WHAT YOU WILL DO: Reproduce, exactly, the lines of the material below from the line containing "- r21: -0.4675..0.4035" through the line containing "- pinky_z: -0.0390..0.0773", with both end lines included and nothing else.
────────
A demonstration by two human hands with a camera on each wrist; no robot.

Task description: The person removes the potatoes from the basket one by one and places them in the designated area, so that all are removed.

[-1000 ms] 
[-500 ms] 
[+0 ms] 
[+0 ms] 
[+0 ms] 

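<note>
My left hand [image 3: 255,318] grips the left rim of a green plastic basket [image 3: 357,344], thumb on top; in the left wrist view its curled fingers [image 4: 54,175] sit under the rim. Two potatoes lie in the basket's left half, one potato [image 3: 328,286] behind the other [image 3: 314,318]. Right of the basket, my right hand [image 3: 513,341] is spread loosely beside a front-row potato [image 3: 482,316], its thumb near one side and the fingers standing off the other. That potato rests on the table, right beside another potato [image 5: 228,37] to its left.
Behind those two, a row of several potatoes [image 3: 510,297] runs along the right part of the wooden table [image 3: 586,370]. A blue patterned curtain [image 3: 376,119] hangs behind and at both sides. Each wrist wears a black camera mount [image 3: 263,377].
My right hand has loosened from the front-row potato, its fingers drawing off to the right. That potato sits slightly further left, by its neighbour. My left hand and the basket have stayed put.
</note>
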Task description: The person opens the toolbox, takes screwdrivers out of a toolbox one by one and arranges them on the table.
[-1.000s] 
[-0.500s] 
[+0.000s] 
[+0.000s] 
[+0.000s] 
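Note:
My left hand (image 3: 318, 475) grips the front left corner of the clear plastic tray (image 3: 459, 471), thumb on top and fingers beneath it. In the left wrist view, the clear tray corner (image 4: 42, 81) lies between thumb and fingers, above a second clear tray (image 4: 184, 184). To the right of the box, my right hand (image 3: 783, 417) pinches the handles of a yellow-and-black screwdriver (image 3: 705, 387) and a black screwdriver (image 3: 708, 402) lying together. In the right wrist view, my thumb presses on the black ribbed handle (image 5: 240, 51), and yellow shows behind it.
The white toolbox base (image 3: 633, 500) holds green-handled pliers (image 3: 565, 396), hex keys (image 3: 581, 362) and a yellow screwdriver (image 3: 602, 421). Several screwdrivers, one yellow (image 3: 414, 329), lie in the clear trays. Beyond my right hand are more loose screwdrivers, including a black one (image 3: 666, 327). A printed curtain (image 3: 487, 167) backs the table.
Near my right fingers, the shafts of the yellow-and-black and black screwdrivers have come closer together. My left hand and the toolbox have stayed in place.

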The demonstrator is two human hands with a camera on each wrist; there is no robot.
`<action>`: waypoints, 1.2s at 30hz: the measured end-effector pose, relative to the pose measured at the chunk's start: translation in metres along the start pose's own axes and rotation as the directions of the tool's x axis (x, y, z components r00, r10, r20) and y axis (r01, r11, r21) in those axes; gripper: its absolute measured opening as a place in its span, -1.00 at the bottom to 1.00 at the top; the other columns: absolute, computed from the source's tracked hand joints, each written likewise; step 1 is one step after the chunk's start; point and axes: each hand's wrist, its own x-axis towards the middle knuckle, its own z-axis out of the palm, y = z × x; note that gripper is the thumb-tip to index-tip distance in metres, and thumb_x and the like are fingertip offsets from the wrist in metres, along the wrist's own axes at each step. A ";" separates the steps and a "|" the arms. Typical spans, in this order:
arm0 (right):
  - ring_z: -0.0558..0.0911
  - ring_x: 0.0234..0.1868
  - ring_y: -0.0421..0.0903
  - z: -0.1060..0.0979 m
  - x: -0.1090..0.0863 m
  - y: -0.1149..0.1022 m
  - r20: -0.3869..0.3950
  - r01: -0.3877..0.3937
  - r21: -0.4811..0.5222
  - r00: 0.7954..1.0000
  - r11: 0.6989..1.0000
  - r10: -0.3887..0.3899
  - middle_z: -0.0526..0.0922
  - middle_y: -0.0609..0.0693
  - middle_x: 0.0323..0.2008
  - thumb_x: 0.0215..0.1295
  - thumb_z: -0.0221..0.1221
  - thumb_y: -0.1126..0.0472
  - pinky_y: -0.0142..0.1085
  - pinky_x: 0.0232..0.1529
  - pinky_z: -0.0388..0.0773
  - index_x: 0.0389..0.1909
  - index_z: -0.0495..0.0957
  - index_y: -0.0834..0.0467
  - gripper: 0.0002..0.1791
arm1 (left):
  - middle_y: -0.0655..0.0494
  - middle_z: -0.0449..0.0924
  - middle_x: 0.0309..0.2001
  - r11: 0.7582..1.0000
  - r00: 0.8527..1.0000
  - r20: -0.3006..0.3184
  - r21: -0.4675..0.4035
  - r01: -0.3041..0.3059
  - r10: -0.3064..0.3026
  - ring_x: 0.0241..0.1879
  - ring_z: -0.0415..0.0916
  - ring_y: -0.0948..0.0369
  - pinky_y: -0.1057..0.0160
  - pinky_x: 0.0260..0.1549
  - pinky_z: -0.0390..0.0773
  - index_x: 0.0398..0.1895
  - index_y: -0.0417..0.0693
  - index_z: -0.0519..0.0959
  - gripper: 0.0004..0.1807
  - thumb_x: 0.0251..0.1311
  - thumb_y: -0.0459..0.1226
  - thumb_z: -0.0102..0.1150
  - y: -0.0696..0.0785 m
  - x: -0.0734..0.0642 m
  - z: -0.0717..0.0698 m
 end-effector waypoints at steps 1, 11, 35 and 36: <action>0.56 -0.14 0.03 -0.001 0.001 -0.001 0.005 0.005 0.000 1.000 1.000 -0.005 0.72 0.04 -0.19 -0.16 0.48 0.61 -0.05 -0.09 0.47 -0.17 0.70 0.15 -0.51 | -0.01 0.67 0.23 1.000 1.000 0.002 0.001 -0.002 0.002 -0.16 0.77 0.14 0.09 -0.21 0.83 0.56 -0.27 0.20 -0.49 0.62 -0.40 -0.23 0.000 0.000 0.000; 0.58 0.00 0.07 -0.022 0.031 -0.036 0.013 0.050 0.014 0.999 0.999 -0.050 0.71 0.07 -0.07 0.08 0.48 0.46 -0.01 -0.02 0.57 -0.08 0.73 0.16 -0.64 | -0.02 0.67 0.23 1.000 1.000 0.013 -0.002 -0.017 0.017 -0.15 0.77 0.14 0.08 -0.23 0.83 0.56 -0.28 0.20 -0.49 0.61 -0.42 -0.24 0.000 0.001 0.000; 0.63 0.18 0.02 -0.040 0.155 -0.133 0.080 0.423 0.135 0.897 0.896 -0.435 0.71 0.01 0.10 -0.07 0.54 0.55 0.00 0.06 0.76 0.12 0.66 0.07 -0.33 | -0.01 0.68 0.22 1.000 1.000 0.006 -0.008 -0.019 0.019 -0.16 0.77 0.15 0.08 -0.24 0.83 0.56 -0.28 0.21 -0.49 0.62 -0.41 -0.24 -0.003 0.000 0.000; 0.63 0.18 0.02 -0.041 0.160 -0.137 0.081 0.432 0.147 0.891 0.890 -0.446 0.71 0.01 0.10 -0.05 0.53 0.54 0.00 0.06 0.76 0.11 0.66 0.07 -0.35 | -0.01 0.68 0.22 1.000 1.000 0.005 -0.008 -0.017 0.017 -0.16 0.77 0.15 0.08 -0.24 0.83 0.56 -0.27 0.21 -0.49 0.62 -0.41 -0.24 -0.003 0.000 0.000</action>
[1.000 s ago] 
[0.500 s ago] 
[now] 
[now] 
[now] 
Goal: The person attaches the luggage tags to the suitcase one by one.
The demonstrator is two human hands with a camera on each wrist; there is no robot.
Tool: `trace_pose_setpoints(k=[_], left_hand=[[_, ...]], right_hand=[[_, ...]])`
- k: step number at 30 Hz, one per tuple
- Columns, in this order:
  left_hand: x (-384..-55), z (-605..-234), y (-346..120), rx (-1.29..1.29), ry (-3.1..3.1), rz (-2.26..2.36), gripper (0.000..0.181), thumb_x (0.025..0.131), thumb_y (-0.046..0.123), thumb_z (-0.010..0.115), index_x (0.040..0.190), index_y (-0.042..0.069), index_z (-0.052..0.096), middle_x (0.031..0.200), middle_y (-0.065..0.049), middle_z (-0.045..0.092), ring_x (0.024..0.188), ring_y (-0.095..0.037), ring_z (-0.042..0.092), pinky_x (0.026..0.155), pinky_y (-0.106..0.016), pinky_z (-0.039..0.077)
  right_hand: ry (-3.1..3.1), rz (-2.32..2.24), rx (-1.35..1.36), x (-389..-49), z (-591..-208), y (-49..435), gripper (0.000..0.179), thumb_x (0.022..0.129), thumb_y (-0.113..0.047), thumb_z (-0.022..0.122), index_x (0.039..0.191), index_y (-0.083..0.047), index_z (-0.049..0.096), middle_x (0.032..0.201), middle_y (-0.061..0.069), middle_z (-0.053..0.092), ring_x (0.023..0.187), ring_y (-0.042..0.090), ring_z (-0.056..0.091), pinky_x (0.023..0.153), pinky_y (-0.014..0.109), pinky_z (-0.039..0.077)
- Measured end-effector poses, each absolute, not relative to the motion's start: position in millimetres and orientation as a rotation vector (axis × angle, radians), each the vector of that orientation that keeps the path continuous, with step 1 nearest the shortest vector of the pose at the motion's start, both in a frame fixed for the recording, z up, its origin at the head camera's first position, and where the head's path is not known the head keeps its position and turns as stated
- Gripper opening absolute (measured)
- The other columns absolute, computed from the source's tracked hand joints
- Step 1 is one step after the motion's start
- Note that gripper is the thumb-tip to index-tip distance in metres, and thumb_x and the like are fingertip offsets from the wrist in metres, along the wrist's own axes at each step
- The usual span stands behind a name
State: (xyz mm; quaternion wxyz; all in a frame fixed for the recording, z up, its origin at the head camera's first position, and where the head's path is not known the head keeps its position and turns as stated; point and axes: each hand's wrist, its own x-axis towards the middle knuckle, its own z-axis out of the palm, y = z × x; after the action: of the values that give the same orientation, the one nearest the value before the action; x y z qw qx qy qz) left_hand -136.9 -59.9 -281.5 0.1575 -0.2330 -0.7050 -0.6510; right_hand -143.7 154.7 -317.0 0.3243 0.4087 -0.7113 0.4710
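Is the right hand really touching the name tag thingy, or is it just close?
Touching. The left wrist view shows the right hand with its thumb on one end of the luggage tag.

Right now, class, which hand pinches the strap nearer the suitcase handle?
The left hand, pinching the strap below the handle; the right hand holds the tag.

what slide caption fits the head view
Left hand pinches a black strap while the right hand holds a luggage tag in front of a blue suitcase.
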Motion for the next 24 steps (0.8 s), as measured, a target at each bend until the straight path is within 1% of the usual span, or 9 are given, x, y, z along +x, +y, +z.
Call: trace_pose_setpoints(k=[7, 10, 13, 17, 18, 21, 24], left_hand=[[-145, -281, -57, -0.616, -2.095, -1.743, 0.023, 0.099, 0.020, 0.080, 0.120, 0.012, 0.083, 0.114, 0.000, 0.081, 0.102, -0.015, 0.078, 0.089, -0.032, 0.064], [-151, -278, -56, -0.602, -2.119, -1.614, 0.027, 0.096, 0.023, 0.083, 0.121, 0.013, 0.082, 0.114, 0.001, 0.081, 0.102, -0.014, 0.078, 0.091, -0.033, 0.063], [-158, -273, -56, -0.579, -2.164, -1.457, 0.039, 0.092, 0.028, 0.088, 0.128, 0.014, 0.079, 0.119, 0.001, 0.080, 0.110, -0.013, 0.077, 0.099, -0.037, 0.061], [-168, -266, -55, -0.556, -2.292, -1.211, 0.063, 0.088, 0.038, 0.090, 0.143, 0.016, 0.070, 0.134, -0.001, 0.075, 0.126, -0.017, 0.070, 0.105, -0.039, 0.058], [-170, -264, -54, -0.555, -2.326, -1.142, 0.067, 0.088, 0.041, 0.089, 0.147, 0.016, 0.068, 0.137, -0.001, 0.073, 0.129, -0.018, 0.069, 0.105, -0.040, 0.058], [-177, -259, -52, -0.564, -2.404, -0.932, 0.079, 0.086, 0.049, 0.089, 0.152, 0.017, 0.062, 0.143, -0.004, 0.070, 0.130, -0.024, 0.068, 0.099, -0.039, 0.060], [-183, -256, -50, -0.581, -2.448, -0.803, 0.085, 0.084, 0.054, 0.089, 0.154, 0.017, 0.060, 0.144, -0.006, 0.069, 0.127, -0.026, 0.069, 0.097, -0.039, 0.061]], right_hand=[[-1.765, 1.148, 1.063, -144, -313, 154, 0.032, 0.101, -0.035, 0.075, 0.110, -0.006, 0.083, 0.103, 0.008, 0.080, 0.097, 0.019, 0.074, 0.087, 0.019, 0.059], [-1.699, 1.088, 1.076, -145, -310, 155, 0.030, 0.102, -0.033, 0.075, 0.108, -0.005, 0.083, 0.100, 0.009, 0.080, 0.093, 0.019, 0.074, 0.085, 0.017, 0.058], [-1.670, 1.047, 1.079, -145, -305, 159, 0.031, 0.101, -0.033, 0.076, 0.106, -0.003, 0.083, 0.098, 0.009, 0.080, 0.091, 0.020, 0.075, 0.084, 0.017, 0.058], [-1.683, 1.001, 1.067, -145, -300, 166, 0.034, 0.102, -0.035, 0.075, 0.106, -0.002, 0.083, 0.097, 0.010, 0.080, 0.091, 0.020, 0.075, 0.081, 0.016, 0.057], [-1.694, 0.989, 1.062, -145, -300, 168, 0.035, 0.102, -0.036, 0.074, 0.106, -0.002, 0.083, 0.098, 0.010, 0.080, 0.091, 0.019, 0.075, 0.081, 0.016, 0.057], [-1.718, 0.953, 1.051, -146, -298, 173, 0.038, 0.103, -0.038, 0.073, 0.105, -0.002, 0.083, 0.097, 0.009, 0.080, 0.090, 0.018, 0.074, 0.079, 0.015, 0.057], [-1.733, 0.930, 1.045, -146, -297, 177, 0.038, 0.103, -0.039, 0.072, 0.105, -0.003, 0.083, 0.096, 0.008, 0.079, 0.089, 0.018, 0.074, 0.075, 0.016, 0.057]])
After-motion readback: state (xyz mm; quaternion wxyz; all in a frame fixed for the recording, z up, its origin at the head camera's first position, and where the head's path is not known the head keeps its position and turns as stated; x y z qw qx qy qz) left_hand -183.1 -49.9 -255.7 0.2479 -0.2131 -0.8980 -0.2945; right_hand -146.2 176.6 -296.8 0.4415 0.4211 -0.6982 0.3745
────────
FINISHED TASK:
  - r21: -0.4675..0.4035
  - r01: -0.3041..0.3059
  - r10: -0.3064..0.3026
  - ring_x: 0.0241..0.1879
  - ring_z: -0.0415..0.0916
  - ring_y: -0.0948..0.0369
  - pinky_y: -0.1057..0.0160
  - pinky_x: 0.0260..0.1549
  - pinky_z: -0.0390..0.0773

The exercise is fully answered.